WHAT THE TASK REQUIRES - Any picture in the range stays out of the copy; retype exactly the lines from the one with "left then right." to the end of the listing.

INFORMATION SHOWN -
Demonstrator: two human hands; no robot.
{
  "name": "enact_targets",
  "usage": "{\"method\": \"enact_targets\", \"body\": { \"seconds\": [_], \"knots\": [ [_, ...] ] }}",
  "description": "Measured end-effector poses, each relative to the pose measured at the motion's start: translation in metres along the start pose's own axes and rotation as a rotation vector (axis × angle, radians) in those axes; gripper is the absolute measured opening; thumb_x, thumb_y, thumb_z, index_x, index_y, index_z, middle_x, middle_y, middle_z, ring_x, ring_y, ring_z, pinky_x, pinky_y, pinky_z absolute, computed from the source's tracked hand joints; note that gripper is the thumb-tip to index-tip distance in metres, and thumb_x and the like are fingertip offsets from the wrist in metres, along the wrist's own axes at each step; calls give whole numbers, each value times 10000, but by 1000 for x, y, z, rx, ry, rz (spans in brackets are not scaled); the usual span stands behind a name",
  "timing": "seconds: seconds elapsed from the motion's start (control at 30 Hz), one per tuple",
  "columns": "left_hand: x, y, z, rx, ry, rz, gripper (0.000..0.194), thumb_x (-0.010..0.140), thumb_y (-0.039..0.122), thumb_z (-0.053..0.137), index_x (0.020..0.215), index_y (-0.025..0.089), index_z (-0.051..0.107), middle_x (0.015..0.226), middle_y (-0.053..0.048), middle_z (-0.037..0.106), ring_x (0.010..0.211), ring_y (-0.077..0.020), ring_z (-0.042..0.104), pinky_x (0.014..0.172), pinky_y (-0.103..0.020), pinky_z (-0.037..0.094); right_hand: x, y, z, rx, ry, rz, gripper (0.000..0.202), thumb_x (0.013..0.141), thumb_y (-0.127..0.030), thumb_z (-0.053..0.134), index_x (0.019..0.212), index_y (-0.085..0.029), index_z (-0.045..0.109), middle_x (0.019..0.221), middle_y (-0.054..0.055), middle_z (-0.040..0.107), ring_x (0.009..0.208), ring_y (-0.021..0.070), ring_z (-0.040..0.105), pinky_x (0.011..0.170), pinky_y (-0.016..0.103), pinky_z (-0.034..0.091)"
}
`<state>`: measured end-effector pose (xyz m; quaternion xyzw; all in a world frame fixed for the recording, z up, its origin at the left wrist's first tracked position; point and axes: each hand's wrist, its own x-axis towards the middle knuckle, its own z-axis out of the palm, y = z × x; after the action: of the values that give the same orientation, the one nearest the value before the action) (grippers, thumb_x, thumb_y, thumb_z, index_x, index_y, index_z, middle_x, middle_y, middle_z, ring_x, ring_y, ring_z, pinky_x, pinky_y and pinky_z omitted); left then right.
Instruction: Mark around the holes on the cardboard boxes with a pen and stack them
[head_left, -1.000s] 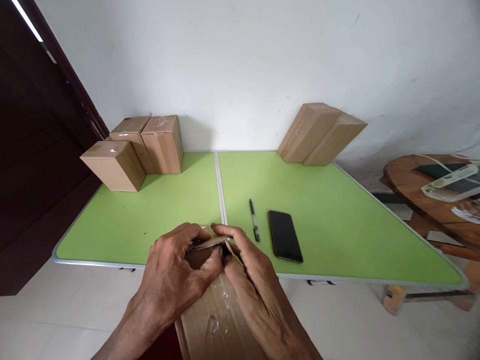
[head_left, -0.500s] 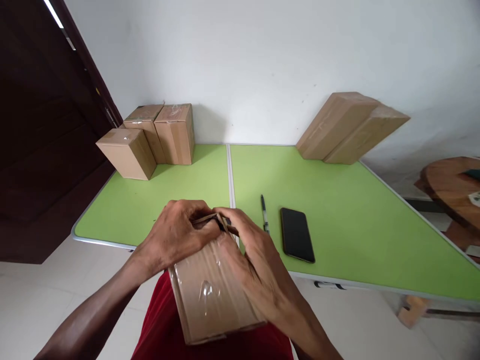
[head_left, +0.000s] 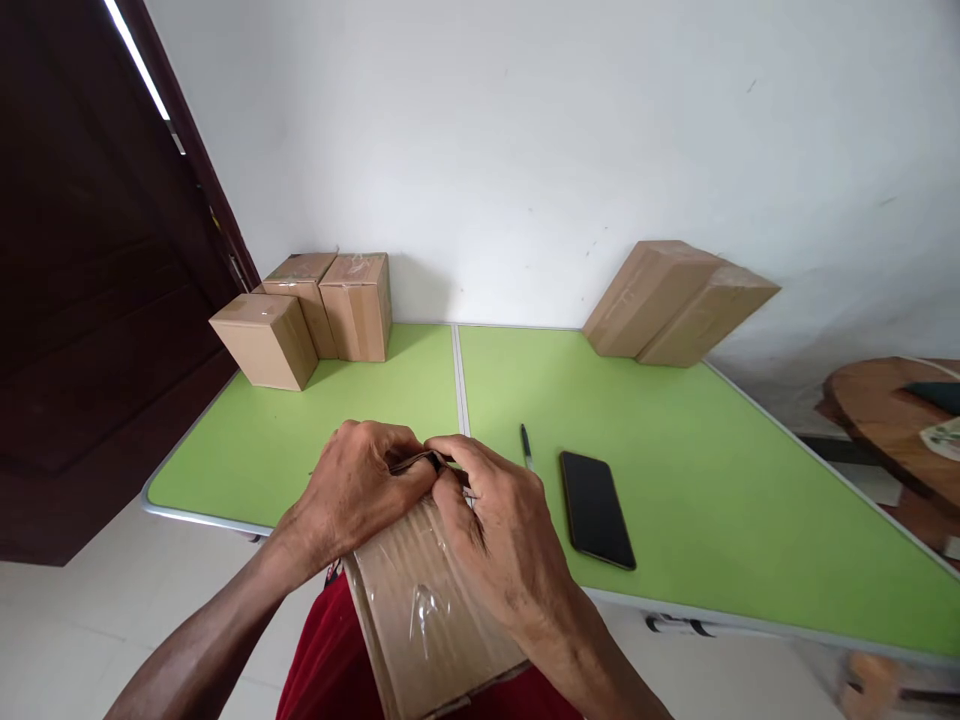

WRITTEN SOLUTION -
`<state>`: measured end-effector pose (xyz m; quaternion xyzw; all in a world frame fixed for the recording, z up, its origin at the left wrist's first tracked position; point and axes: each hand's wrist, its own x-axis towards the middle knuckle, its own z-axis out of the palm, y = z × x; after the action: of the values that give the same orientation, the one nearest the value before the action) (grippers, thumb_x, thumb_y, thumb_z, index_x, index_y, index_z, middle_x, middle_y, middle_z, ring_x, ring_y, ring_z, pinky_x, pinky_y and pinky_z omitted); left then right.
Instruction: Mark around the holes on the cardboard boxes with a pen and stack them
[head_left, -1.000s] 
[head_left, -0.500s] 
[head_left, +0.000s] 

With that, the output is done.